En l’espace de deux jours, le ministre de l’Industrie Ferhat Aït Ali Braham a fait des annonces cruciales touchant des domaines importants en relation avec son département. Ses deux dernières interventions, samedi, lors d’un séminaire sur les nouvelles options pour relancer les industries nationales, et dimanche, sur les ondes de la Radio algérienne, dépassent le stade des constats. Il était question de décisions, de concret. Au-delà du fait que ça puisse être les bonnes actions à mettre à exécution, c’était surtout le saut (qualitatif ?) dans le discours. Un peu plus d’un an après son installation à la tête du département (il est ministre depuis le 4 janvier 2020), Ferhat Aït Ali Braham a, selon toute vraisemblance, tranché. Une « position » qui, certes, ne concerne pas tous les dossiers, mais elle a le mérite d’enlever une partie du flou qui n’a que trop tardé.

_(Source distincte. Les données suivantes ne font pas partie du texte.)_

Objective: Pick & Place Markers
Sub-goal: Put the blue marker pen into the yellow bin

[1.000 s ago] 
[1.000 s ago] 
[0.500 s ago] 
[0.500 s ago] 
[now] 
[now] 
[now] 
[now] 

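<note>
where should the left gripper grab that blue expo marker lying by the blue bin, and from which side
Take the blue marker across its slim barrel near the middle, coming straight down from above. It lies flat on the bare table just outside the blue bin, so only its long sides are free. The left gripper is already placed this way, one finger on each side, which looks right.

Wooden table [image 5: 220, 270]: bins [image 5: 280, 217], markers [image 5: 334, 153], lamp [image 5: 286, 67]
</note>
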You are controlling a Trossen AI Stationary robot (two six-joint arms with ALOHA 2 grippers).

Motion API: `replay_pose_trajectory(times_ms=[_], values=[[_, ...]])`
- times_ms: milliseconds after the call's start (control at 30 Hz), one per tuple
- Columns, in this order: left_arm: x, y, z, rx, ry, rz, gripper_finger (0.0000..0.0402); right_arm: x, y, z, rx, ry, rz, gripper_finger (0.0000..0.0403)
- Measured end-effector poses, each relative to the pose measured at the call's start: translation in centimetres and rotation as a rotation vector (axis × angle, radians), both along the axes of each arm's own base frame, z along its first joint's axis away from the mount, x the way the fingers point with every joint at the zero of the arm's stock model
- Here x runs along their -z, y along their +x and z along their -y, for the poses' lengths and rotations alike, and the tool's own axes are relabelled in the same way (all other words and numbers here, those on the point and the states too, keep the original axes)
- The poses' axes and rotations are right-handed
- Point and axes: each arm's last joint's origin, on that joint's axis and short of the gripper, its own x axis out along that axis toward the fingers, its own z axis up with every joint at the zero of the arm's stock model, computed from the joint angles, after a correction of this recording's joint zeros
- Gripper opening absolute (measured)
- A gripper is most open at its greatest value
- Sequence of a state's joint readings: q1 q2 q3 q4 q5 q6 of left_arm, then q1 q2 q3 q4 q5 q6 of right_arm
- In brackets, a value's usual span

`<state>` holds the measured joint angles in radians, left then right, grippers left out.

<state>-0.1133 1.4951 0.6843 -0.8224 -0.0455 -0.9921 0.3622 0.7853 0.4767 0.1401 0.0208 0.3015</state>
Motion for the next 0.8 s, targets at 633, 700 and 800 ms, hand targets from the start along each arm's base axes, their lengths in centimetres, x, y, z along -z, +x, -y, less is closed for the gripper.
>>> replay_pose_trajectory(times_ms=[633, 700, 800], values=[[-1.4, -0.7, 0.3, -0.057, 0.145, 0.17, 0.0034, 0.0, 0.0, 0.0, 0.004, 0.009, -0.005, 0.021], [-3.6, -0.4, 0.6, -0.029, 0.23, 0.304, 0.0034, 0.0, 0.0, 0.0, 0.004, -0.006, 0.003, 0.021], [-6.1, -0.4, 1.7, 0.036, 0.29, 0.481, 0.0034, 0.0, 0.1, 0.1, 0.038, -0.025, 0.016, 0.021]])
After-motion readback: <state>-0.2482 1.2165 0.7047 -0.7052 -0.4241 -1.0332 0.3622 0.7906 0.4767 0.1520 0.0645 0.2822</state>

Ainsi, il sera bien question d’ouverture du capital des entreprises publiques, mais elle « se fera par le biais de la Bourse ». Reste à connaître les modalités, mais la « direction » est maintenant indiquée.
Concernant l’Eniem, le ministre a annoncé hier matin que la solution à ce dossier allait être connue l’après-midi même (à l’heure où nous mettions sous presse aucune information officielle n’a été divulguée à ce sujet). Un « plongeon » sur lequel il est attendu depuis plusieurs mois déjà.

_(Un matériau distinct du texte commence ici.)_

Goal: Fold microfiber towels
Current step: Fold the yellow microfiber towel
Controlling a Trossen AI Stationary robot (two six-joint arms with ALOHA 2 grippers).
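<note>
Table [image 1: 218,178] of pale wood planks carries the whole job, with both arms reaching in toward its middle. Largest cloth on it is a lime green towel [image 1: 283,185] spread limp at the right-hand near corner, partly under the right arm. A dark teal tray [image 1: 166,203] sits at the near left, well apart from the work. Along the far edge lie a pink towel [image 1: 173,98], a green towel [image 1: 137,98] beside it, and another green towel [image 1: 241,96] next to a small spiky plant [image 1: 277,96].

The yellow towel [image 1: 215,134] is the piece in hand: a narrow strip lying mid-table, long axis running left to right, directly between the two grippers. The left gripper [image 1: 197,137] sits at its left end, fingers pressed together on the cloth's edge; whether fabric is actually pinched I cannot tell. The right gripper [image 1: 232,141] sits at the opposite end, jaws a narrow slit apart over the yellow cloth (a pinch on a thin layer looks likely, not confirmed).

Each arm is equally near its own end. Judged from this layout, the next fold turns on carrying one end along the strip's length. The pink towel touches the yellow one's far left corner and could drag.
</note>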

L’autre sujet qui est, comme il l’a lui-même signalé, devenu « une fixation », en l’occurrence les importations de véhicules, a eu sa part de « fixations ». L’Etat ne va pas débourser, pour les touristiques ou utilitaires, plus de 2 milliards de dollars.
Ce n’est pas trop tôt, et il faut espérer que ce n’est pas trop tard. Tout est dans le respect des décisions et dans la récolte des résultats (positifs évidemment) dans les plus brefs délais.

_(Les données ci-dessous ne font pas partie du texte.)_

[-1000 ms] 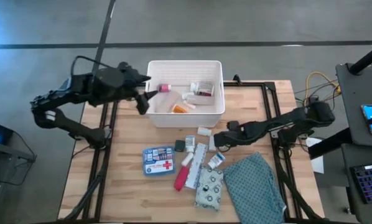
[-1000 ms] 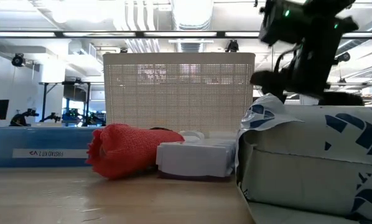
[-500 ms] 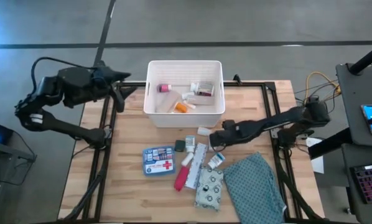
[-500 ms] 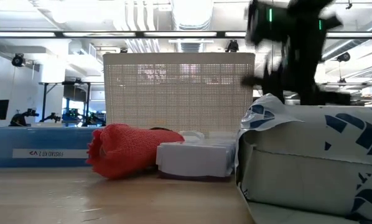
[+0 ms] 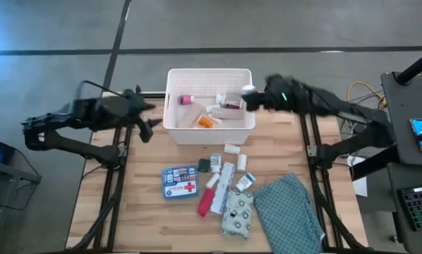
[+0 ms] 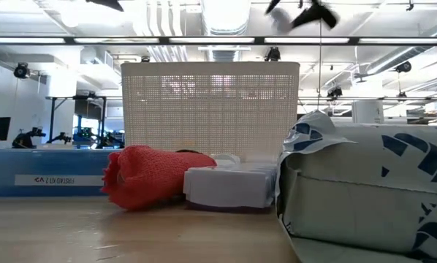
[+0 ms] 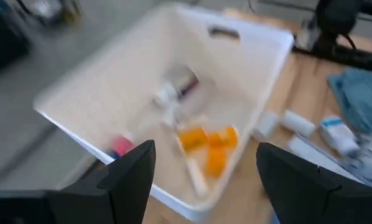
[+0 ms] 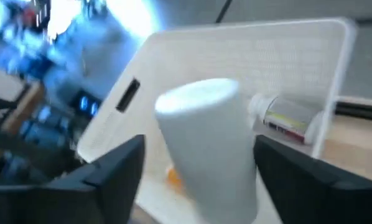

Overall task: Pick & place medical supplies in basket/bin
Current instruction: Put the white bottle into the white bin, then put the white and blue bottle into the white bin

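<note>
From above, the right hand (image 5: 251, 97) carried a white pill bottle (image 5: 248, 89) over the basket's (image 5: 174, 127) rim; the left hand (image 5: 142, 113) waited, fingers spread empty. Its wrist view showed the bottle (image 8: 208, 149) clamped; released early, it could land outside.

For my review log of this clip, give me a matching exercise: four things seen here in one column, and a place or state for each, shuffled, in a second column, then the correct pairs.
Things:
1. white pill bottle
2. blue first-aid box
3. left hand
4. teal cloth

Places or states:
A. open, beside the basket's left wall, off the table's edge
B. lying flat on the table, red cross facing up
C. held in the right hand at the basket's right rim
D. spread on the table's near right corner

Pairs: 1-C, 2-B, 3-A, 4-D
</note>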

Pour certains, ça reste toujours des tâtonnements, pour d’autres, c’est une avancée, mais c’est assurément des signes d’un travail de terrain. Le fait est à signaler parce que plusieurs autres départements gouvernementaux donnent l’impression d’être dans un état de léthargie et accordent encore plus d’arguments aux appels, au moins, à un remaniement ministériel. Un peu plus d’un an après son installation, le gouvernement n’a d’autre choix que d’être tranchant dans ses propositions de solutions. L’heure n’est plus aux hésitations.